- Origin: Charleston, South Carolina, United States
- Genres: Americana; country rock; roots rock;
- Years active: 1987–present
- Label: Black River
- Members: Bobby Houck Hank Futch Greg Walker Dan Hood Charlie Thompson
- Website: bluedogs.com

= The Blue Dogs (band) =

South Carolina based band

The Blue Dogs are a band formed in 1987 by Bobby Houck and Hank Futch, based in Charleston, South Carolina. Known for their American roots sound and interactive performances, the band has become a staple in southern live entertainment and the Americana scene.

==History==

===Early years===
Having known each other since their cub scout days in their hometown of Florence, South Carolina, Houck and Futch started the Blue Dogs as an acoustic oriented act rooted in bluegrass and country covers while attending Davidson College and College of Charleston, respectively. While they played periodically during their college years, the band began getting a following after spending the summers of 1986 and 1987 at Pawleys Island / Myrtle Beach.

Upon graduating in 1987, Houck moved to Richmond, VA where he continued to perform gigs as the Blue Dogs with SAE Fraternity brothers Buck Bradberry and Chris Holden. Once Holden moved to NYC, Houck and Bradberry were joined by Futch in 1988 and continued to play throughout the Charlottesville, VA area as the Blue Dogs.

At a gig opening for Jerry Jeff Walker at Mineshaft in Charlottesville, VA, the Blue Dogs were asked to open for Indecision, managed by Danny McCrystal who caught the show.

In 1990, Bradberry moved on from the band and was replaced by Phillip Lammonds, multi-instrumentalist from Georgetown, SC and Futch’s KA fraternity brother at College of Charleston. They continued to play throughout the Southeast and prepared to record their first record.

===1990–2000===
“Music For Dog People”, the Blue Dogs’ first record, was recorded live in the studio at Online Audio in Charleston, SC, in one day. It was released independently in the fall of 1991, on cassette tape only.

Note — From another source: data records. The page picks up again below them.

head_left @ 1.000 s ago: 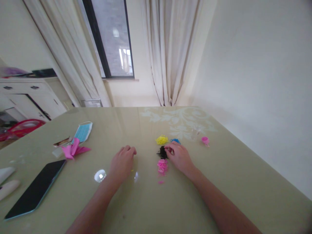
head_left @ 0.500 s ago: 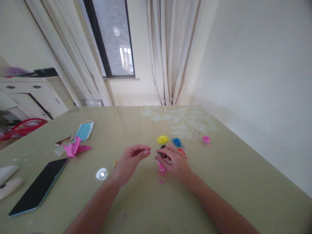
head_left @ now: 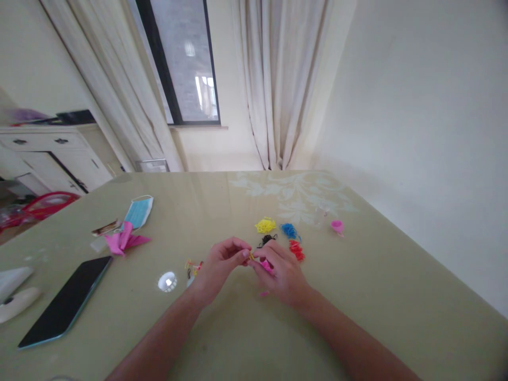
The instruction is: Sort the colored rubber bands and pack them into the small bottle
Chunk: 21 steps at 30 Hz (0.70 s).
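My left hand (head_left: 216, 270) is closed in a pinch, with a small yellow rubber band (head_left: 251, 256) at the fingertips. The thumb and forefinger of my right hand (head_left: 281, 270) meet it from the other side and pinch at the same band. Under and beside my right hand lies a pile of pink bands (head_left: 267, 267), partly hidden. Just beyond are piles of black bands (head_left: 267, 241), red bands (head_left: 296, 250), blue bands (head_left: 289, 230) and yellow bands (head_left: 265, 226). By my left wrist sit a few mixed coloured bands (head_left: 192, 268), partly covered.
A shiny round disc (head_left: 167, 282) and a dark-screened tablet or phone (head_left: 65, 301) lie to the left. Farther left are a pink folded-paper piece (head_left: 125, 241), a blue face mask (head_left: 138, 212) and white objects (head_left: 18, 304). A small pink cup (head_left: 337, 227) stands at right.
My right hand has drawn back from the black pile and come to my left fingertips. My left hand has shifted slightly right; the black and red piles show more.
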Each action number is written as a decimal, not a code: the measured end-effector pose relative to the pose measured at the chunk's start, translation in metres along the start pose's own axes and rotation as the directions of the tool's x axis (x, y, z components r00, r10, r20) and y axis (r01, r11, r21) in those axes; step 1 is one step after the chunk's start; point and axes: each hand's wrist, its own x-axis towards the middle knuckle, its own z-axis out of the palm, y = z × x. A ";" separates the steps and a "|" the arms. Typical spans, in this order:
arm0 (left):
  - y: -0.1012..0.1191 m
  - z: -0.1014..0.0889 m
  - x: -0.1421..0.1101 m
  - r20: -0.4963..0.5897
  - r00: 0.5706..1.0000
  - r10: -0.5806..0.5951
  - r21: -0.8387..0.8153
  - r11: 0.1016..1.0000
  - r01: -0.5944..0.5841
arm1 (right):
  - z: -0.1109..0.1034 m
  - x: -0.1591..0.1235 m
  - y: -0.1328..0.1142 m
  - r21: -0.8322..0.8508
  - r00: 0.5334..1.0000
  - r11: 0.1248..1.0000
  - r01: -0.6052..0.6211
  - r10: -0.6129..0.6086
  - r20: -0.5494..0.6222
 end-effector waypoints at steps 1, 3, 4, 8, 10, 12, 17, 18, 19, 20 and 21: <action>0.000 0.000 0.000 0.001 1.000 0.006 0.010 1.000 -0.006 | 0.000 0.000 0.000 0.005 1.000 1.000 -0.007 0.007 0.000; 0.001 -0.001 0.000 -0.001 1.000 0.027 0.034 0.999 -0.027 | -0.002 0.002 0.000 0.024 0.999 0.999 -0.033 0.033 -0.009; 0.001 -0.001 0.000 -0.002 0.999 0.037 0.044 0.998 -0.037 | -0.003 0.002 -0.001 0.040 0.999 0.998 -0.049 0.050 -0.015; 0.001 -0.001 0.000 0.003 0.999 0.053 0.061 0.997 -0.054 | -0.011 0.007 -0.001 0.137 0.994 0.988 -0.075 0.086 -0.074; 0.001 -0.001 0.001 -0.005 0.999 0.054 0.065 0.996 -0.054 | -0.015 0.010 -0.002 0.187 0.991 0.981 -0.059 0.080 -0.105; 0.001 -0.001 0.002 -0.018 0.998 0.052 0.071 0.996 -0.051 | -0.019 0.011 -0.002 0.224 0.987 0.974 -0.039 0.072 -0.143; 0.002 0.000 0.002 -0.050 0.997 0.059 0.078 0.995 -0.055 | -0.027 0.010 -0.006 0.270 0.972 0.963 0.026 0.039 -0.234; 0.003 0.000 0.002 -0.053 0.997 0.063 0.079 0.995 -0.058 | -0.029 0.009 -0.007 0.268 0.969 0.962 0.049 0.020 -0.248; 0.003 0.000 0.002 -0.055 0.996 0.065 0.082 0.995 -0.060 | -0.030 0.008 -0.008 0.262 0.965 0.962 0.074 -0.003 -0.262; 0.003 0.000 0.002 -0.058 0.996 0.066 0.085 0.995 -0.061 | -0.032 0.006 -0.009 0.253 0.961 0.962 0.098 -0.025 -0.276; 0.003 0.000 0.003 -0.063 0.996 0.065 0.088 0.994 -0.059 | -0.033 0.005 -0.010 0.244 0.957 0.963 0.116 -0.042 -0.289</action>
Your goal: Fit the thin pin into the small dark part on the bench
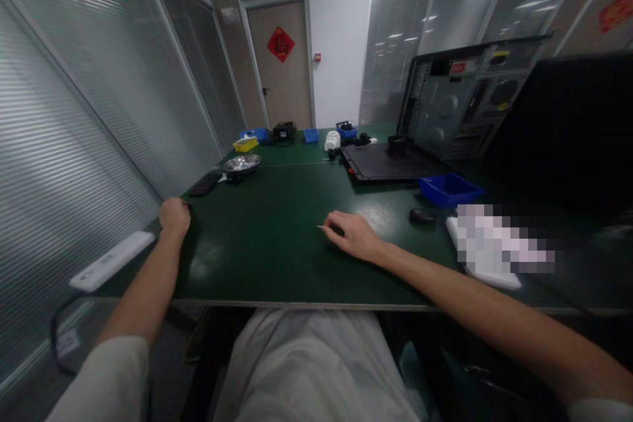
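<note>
My right hand rests low over the middle of the green table. Its thumb and forefinger are pinched together on a thin pale sliver, which pokes out to the left and is too small to identify. At the table's left edge, my left hand is closed in a fist. Something small and dark shows beside its fingers, but what it holds is hidden. Nearest to that hand are a white power strip and a dark phone-like slab.
A shiny metal dish stands far left, near a yellow tray. On the right are a black mouse, a blue tray, a black panel and an open computer case. A glass partition borders the left side.
</note>
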Tool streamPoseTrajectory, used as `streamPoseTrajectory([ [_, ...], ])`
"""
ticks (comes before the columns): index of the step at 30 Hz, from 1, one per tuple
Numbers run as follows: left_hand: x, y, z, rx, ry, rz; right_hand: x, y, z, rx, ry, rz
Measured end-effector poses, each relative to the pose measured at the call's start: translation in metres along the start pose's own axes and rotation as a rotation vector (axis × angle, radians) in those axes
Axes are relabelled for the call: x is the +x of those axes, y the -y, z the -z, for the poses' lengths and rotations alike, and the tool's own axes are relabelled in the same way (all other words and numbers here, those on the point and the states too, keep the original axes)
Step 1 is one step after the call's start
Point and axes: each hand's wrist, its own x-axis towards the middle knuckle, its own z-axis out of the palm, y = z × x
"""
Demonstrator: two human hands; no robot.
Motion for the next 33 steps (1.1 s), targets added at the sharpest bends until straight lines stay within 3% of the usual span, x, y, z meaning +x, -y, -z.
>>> streamPoseTrajectory([
  [7,0.000,0.000,0.001,0.071,-0.026,0.118,0.000,0.001,0.001,0.005,0.017,-0.006],
  [12,0.003,-0.004,-0.001,0.041,-0.024,0.090,0.000,0.001,0.001,-0.007,0.035,-0.022],
  [14,0.001,-0.022,-0.001,-0.044,-0.004,-0.001,0.001,0.000,0.001,-0.009,0.053,-0.035],
  [17,-0.016,-0.075,0.001,-0.266,0.100,-0.229,0.002,-0.002,-0.001,-0.013,0.074,-0.053],
  [21,-0.071,-0.168,0.004,-0.583,0.362,-0.628,0.002,-0.002,-0.002,-0.027,0.071,-0.059],
  [24,-0.116,-0.221,0.003,-0.711,0.559,-0.866,0.001,-0.001,-0.002,-0.046,0.057,-0.067],
  [27,-0.142,-0.244,-0.005,-0.757,0.614,-0.958,0.001,-0.001,-0.003,-0.063,0.055,-0.076],
  [33,-0.148,-0.239,-0.015,-0.795,0.615,-0.886,0.001,-0.003,-0.006,-0.086,0.065,-0.093],
])
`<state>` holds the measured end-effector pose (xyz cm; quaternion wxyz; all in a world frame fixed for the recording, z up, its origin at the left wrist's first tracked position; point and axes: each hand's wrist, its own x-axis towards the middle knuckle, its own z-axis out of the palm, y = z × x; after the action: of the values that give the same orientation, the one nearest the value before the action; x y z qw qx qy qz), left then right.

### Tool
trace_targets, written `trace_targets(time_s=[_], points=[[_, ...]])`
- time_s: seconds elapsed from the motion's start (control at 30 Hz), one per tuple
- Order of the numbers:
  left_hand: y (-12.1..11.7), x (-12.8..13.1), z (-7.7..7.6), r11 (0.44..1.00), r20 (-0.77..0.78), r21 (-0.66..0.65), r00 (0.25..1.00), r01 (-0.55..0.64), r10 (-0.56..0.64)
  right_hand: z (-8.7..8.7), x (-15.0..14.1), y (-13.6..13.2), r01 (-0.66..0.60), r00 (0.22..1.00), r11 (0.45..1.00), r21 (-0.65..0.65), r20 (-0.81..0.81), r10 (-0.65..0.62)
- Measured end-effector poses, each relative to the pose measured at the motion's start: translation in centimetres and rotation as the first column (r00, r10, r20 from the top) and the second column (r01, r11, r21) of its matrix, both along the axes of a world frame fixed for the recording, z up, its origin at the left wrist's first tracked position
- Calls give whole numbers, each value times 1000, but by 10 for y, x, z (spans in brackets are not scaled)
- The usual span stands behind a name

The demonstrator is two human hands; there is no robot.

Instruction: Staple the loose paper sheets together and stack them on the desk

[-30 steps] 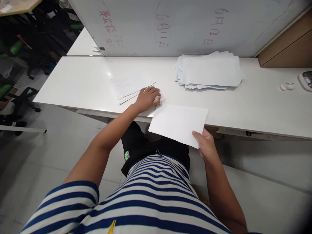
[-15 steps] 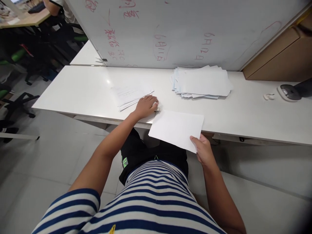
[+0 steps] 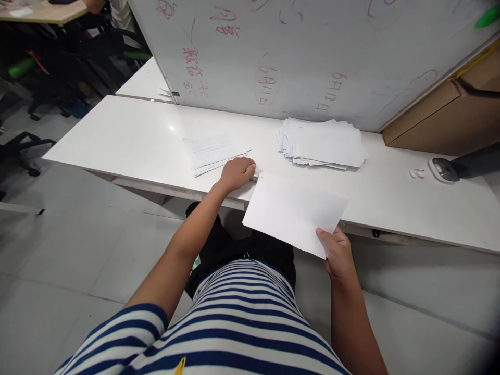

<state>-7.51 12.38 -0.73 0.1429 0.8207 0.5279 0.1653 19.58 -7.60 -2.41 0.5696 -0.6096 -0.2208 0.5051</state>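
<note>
My left hand [image 3: 237, 174] rests on the white desk with its fingers curled over what looks like a small stapler [image 3: 253, 178]. Only a pale, metallic end of it shows past the fingertips. White paper sheets [image 3: 292, 211] reach over the desk's front edge, their upper left corner at that end. My right hand [image 3: 339, 251] pinches the sheets at their lower right corner, thumb on top. Just left of my left hand lies a small pile of printed papers [image 3: 213, 151], slightly fanned. A thicker, uneven stack of white papers [image 3: 324, 143] sits farther back, right of centre.
A whiteboard [image 3: 234, 62] with red writing stands along the back of the white desk [image 3: 117, 135]. To the right are a cardboard box [image 3: 425, 114], a dark and white device [image 3: 445, 169] and a small white clip-like piece [image 3: 417, 173]. A person [image 3: 121, 15] sits at far left.
My right hand has drawn slightly right and down with the sheets, which have turned a little. My left hand stays at the stapler. The camera view has tilted and shifted.
</note>
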Motion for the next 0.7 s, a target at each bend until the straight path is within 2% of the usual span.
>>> trace_targets(time_s=[0.2, 0.4, 0.7], points=[[-2, 2, 1, 999, 13, -11, 998, -54, 54, -4, -5, 2, -8, 1000, 1000, -3, 16, 8], [0, -2, 1, 998, 41, -42, 998, -50, 52, -6, -2, 1, -63, 998, 998, 4, 29, 63], [1, -4, -1, 997, 72, -55, 996, -53, 57, -7, 1, -1, -55, 996, 998, 9, 75, 55]])
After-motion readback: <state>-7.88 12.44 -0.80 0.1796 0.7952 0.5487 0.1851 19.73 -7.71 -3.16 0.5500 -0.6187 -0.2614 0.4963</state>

Greg Walker officially joined the band in 1992. Walker, Houck, Futch, and Lammonds record “Soul Dogfood” at Oceansong Recording Studios in Charleston, SC in 1993, released on cassette tape in the fall and re-released on CD in the spring of 1994. The band continued to tour throughout the Southeast during these years, recording a live show at the Dock Street Theatre in Charleston, SC in August 1995. “Live at the Dock Street Theatre” was released on CD in December of that year.

In April 1996, the Blue Dogs first opened for Hootie & The Blowfish on the eve of the release of their second album, “Fairweather Johnson”. The band was the sole opener for the free show in Finlay Park in Columbia, SC, attended by 25,000 people. Before Phillip Lammonds left the band in 1997, the band recorded their next album, “Blue Dogs” at the Washington DC studio of producer John Alagia (Vertical Horizon, Dave Matthews Band, John Mayer) for a March release. It became Millennium Music’s (Charleston, SC) single best selling CD of 1997.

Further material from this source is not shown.